This takes about 15 minutes to run through. Although it's running, it looks like we aren't getting all the data we wanted. In particular, some very large counties, like Pima, AZ are showing up as having no restaurants. Presumably the area has some nice dining options, but they likely only show up in Yelp when you select "Tucson" as the region, rather than "Pima County". Additionally, as noted in the guide for Developers, the API will only return the top 40 results. Each API call returns at most 20 businesses, and since the get_yelp_businesses function only returns one page, I don't have the full 40. I'm not sure that either of these bias the overall preliminary explanatory findings, so I think it's okay to press forward, although I would want to go back and fix some of the names. As a test of this, I already edited "Miami-Dade County" to "Miami" which you might have noticed in the county list.
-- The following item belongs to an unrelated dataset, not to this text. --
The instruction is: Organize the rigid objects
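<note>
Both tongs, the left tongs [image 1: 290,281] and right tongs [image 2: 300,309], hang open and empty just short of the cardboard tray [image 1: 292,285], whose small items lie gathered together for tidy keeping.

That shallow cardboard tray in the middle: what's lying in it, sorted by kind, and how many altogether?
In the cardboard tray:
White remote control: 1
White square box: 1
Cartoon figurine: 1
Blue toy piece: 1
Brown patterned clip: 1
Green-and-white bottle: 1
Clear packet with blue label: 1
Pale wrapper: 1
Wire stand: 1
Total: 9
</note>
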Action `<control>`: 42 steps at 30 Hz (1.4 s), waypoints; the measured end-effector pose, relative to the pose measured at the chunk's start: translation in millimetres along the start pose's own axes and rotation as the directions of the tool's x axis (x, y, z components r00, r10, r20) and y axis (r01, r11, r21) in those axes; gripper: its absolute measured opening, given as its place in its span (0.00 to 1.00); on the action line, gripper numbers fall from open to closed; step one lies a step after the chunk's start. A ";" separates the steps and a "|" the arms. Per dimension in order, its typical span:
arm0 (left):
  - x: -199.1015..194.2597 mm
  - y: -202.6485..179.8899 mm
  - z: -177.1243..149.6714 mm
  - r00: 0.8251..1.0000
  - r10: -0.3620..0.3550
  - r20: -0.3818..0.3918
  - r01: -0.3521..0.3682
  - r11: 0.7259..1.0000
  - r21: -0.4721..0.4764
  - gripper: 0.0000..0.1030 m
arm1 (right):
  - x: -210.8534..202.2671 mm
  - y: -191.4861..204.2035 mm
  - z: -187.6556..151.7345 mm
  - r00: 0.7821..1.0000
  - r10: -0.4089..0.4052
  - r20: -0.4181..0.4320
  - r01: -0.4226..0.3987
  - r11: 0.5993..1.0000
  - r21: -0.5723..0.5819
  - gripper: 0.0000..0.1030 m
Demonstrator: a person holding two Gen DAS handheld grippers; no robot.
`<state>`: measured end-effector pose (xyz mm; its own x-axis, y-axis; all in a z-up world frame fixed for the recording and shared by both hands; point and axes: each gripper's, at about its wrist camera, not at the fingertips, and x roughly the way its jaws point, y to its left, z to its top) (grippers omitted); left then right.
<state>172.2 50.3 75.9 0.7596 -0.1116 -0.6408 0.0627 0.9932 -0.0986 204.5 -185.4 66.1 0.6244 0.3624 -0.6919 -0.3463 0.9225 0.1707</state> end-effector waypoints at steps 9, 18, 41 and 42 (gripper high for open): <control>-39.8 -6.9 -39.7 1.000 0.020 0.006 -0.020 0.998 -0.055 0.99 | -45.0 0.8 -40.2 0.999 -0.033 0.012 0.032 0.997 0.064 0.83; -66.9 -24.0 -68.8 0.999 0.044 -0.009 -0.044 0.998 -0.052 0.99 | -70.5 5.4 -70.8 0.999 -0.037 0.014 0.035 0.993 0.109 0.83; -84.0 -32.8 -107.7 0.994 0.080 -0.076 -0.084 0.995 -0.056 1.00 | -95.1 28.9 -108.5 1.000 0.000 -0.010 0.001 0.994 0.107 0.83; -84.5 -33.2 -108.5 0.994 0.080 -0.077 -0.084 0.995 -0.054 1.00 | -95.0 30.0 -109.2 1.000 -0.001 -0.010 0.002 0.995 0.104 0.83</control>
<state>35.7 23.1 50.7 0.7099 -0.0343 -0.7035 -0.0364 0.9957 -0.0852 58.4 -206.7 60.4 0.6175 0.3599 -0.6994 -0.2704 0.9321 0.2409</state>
Once all the county data is collected, a simple first pass at an analysis would be to count up how prominent different types of restaurants are in each type of county. This is slightly complicated by the fact that the number of counties differs between each of the education groups, the number of restaurants varies by county, and the number of categories varies by restaurant. One way to accurately summarize the data would be to look at the proportion of restaurants in a given county-type that are associated with each category. That is, what percentage of restaurants are described as pizza parlors or sushi bars?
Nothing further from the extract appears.